Hello Biostars,
I am quite confused over why some enrichment tools do not ask for a background data set to perform GSEA or GO analysis but others do. For example tools such as GOrilla and DAVID do ask for a background data set, while other tools such as Panther and Enrichr do not ask for a background data set. If Panther and Enrichr do not ask for a background data set then they must be using all of the data in their search (species specific) space to provide the resulting enrichment's, p-values and other associated scores.
I am quite confused here. If panther and Enrichr can provide good GSEA without a background, why use a background at all?
I guess what I am asking is what is the statistical and biological difference between using a background list of genes during GSEA, and not using a background list?
I would appreciate any guidance in this issue. Also if anyone could point me to good literature on this matter It would be appreciated?
It may be possible that you are confusing the "classical" gene enrichment analyses such as GO (which are based on hypergeometric tests and such, and indeed benefit from inputting a universe/background specific to your experiment) with the "classical" GSEA, which is a quite different kind of approach in which you already input your whole universe/background of genes (accompanied by expression or ranking values associated to each gene)
Hi Papyrus, thank you for the answer. I feel like this is likely, could you please elaborate more on the matter? Are there any reviews/ chapters which discuss this?
Yes, ofc. Maybe this review is a good starting point Ten Years of Pathway Analysis: Current Approaches and Outstanding Challenges.
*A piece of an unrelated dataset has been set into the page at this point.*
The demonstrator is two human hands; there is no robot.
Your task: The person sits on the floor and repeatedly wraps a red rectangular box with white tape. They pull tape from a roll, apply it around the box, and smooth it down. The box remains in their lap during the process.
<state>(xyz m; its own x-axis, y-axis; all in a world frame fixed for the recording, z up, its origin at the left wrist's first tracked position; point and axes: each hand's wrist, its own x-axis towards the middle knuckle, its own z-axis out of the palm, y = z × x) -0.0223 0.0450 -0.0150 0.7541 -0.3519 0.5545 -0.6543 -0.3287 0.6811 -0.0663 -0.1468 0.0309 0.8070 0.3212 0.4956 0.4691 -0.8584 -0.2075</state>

It all depends on whether you only have your list of significant genes, in which case you can go to GOrilla for example and input that list, along with the list of background analyzed genes (for example, say you have DEGs from RNA-seq, then your universe/background would be the filtered list of genes for which you tested to find the DEGs). R/Bioconductor tools such as goseq are also useful for this purpose if you want to try something different than web tools.
On the other hand, the "more advanced" enrichment analyses such as GSEA try to use the information on all of the genes (be it expression, or something else), to find enriched functions/pathways. Thus your only input is usually your universe/background accompanied by the expression values. (And there are also R/Bioconductor tools to do these analyses, limma for instance provides functionality for analyses similar to (or with clearer hypotheses) than GSEA.
Thank you, this is very useful information.